= Assigned task =
The answer must consist of each line of the records below that contains the string "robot".

━━━━━ Data supplied

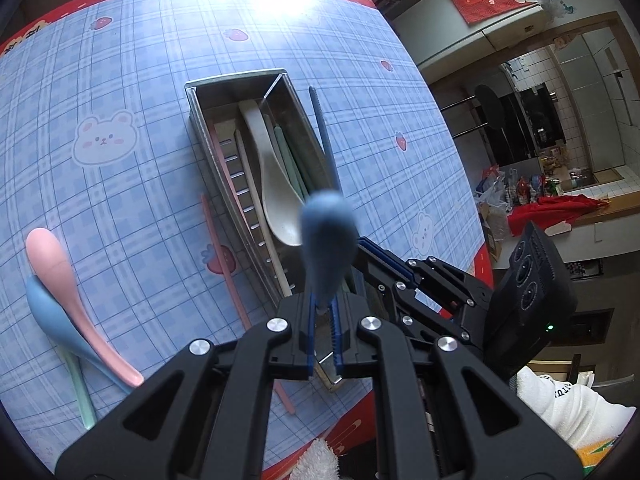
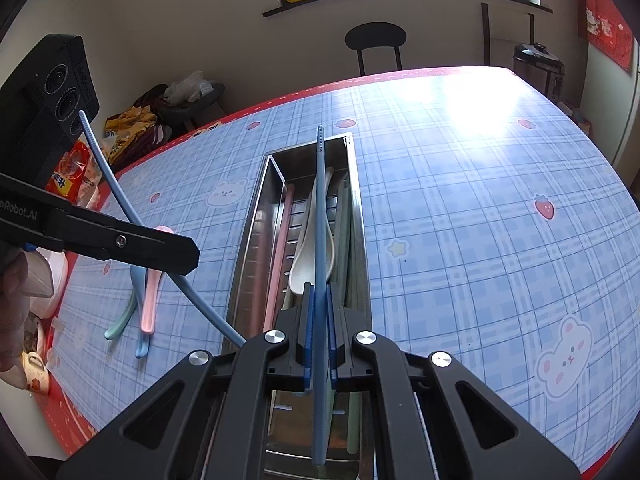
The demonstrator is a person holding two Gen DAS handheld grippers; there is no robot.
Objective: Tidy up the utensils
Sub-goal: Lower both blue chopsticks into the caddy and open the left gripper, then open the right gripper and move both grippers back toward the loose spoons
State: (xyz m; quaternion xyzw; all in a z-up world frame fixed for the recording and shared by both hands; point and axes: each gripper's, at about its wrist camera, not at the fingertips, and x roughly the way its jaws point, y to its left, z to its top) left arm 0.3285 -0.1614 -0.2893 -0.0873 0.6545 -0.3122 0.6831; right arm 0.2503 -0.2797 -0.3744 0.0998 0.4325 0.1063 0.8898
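Note:
My left gripper [image 1: 324, 320] is shut on a light blue chopstick [image 1: 328, 240]. Its near end is a blur close to the lens. In the right wrist view this chopstick [image 2: 120, 200] slants across the left gripper's finger [image 2: 176, 250], left of the tray. My right gripper [image 2: 318, 320] is shut on a second blue chopstick [image 2: 320, 208], held lengthwise over the metal tray [image 2: 256, 216]. In the tray [image 1: 192, 96] lie a white spoon [image 1: 276, 196], a pink chopstick and green chopsticks. Pink [image 1: 60, 276], blue [image 1: 48, 312] and green spoons and a pink chopstick [image 1: 228, 280] lie on the tablecloth.
The table's red edge [image 2: 80, 400] runs close at the near left, with a mug [image 2: 36, 372] and snack bags [image 2: 68, 176] beyond it. A black chair [image 2: 376, 40] and a cooker [image 2: 538, 68] stand behind the table. A hand [image 2: 12, 300] shows at the left.

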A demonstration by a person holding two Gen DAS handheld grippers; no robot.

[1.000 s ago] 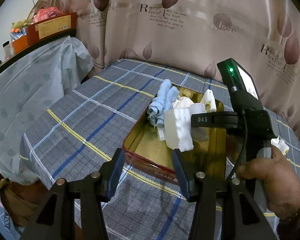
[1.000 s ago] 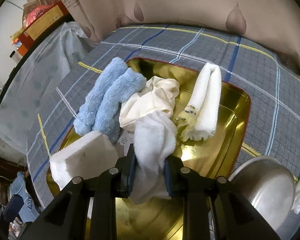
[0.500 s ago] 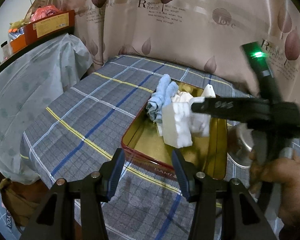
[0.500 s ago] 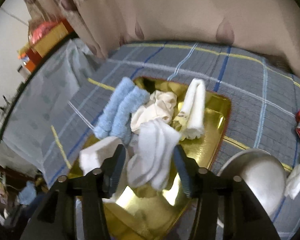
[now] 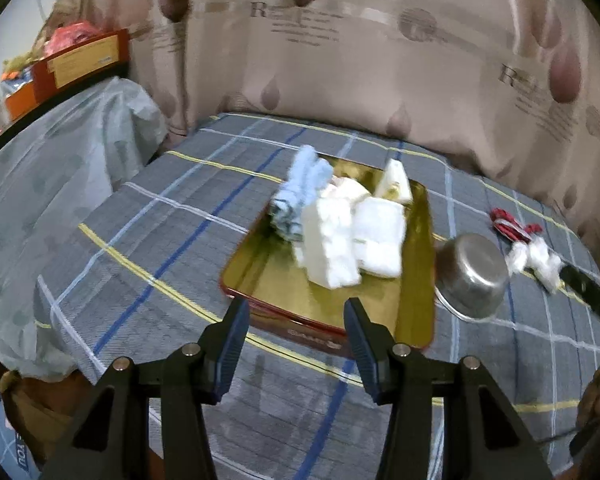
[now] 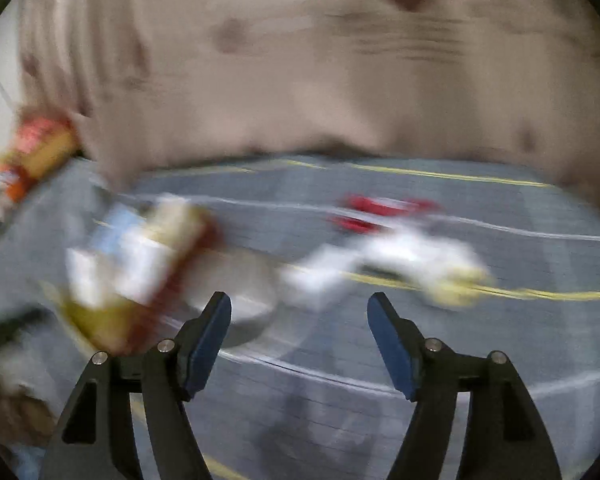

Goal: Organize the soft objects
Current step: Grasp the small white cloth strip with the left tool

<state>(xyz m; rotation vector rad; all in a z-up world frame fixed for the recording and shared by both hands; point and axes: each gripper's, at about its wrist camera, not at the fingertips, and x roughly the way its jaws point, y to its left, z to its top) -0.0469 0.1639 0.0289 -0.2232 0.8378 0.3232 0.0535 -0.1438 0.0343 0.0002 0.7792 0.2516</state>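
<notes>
Fingers of the left gripper [image 5: 294, 340] stand apart and empty at lower centre, before the gold tray [image 5: 260, 276] of soft cloths [image 5: 332, 240]. Right gripper [image 6: 299, 338]: fingers just spread, nothing between them; white cloths [image 6: 412, 256] lie blurred on the table [image 6: 300, 400].

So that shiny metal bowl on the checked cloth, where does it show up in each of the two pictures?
Left wrist view: the metal bowl sits right of centre, tipped on its side, just right of the gold tray.
Right wrist view: badly blurred; the bowl is the grey smear left of centre, above the left fingertip, right of the tray.
Shared landmark: the red cloth lying beyond the bowl.
</notes>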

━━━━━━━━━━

= Response area =
The demonstrator is a person holding two Gen DAS handheld grippers; there is no robot.
A demonstration by a person holding two Gen DAS handheld grippers; no robot.

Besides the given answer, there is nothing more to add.